Nghi Vo isn’t your typical award-winning writer of speculative fiction. Don’t take my word for it. Flip threw her oeuvre and select a story around at random: your bound to wind up reading something that will leave you spellbound. That’s exactly what happened to me when I first read Siren Queen over a year ago and most recently with the short story “Stitched To Skin Like Family Is” (which can be read for free on Uncanny Magazine‘s website).
Her rise has been steady, some might even say as subtle as the plots and characters that have attracted readers to Vo over the years. I had the privilege of interviewing the author about her career, craft, and so much more.
First things first, where did your journey as a writer start?My journey as a writer basically started when I was a kid and my teacher showed me my very first dictionary. It was like one of those old, enormous blocks of paper and she told me that every word in English was in there and everyone that came out used words from that dictionary. I was tiny and thought, “that’s all a book is, I just need to get the words in the right order and that is all the material I need.”
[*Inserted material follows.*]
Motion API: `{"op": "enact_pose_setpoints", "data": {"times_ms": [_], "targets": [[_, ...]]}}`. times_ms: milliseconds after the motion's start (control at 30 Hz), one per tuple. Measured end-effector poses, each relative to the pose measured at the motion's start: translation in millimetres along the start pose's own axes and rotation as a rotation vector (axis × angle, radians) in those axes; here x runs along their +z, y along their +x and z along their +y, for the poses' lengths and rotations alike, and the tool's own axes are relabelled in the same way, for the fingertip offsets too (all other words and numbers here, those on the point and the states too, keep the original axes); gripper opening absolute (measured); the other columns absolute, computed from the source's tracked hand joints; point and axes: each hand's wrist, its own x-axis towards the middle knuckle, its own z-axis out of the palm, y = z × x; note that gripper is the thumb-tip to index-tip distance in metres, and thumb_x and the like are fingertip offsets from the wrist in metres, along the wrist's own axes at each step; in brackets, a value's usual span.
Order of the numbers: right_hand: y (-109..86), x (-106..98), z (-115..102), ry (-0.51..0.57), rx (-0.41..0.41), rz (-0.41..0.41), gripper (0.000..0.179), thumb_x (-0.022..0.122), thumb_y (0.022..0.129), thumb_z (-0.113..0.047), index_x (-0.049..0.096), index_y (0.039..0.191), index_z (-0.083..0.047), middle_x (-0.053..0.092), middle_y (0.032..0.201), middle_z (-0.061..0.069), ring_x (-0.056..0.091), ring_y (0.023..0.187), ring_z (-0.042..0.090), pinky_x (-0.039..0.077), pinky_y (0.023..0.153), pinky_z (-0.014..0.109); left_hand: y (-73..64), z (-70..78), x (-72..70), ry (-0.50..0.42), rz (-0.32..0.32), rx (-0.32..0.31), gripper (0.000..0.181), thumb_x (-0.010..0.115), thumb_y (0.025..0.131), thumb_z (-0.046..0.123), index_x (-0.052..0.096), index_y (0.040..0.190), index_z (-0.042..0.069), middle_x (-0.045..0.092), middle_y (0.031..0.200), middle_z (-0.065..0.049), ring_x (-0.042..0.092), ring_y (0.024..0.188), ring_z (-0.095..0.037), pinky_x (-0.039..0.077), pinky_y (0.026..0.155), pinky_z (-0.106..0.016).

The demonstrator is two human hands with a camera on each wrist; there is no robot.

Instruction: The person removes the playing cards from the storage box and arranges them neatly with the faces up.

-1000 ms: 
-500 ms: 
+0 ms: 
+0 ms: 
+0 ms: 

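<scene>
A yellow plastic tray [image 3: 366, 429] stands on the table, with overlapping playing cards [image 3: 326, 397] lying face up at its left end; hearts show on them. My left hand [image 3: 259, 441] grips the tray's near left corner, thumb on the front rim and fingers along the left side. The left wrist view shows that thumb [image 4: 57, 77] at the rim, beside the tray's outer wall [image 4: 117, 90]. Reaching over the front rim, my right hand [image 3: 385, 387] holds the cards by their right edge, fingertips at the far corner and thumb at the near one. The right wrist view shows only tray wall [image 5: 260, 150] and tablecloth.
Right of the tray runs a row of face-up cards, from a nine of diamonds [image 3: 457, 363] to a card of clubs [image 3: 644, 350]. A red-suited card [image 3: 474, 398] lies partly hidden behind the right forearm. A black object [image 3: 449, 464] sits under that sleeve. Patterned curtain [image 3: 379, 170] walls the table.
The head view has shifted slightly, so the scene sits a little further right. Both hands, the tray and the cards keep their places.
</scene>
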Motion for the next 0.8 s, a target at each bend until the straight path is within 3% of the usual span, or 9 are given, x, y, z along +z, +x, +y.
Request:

It’s not entirely right but it’s kind of right. It was the discovery that words are very modular and the joy of writing was the fact that there was no buy in, no equipment. Its literally just pen, paper, and the words that you have.
It was a very cheap craft to get into! That was part of it. I wish I could give you something more romantic but that’s where it started.
You have writing credits that go back to 2005. I believe you have short stories that came out back then. What was the process like going from a writer trying to get short stories published to an author with their first book deal?It was less of a journey and sort of like stumbling through the world and falling flat on my face a few times. I actually don’t have any training in writing. When I was in school, I was in school for for media studies and political science. I briefly flirted with law school then realized I would have to spend my whole life surrounded by lawyers and maybe I didn’t want to do that. I didn’t have the endurance for that!
I got out of college and was working tech support. The thing about tech support is there’s a lot of free time and I went back to the fact that you don’t need money to write a story. You know I had my ancient laptop and I saw a call for submissions and I’m like, “I can do this, I have time, I can write 2,000, 3,000, 4,000 words. So, I started writing and submitting, honestly because it was fun, because I thought it was interesting.
If you look at my bibliography, you’ll notice at the time it wasn’t consistent at all. It wasn’t like I was trying to do a certain number of stories a year. I was just trying to write between keeping my job, making sure my family’s taken care of, hanging out with my friends, all the stuff you’re doing in the early aughts.
Then I saw a call for submissions from Angry Robot Publishers. This would have been about 2016 or so. It was a contest for a novel and it was unagented. So I wrote Siren Queen, they passed on it but sent me this lovely rejection which said, “Usually we’d give you critique here but you mostly know what you’re doing.” I’m like, “that’s not true,” but I started doing the agent rounds, sending it off to agents to see where it would go.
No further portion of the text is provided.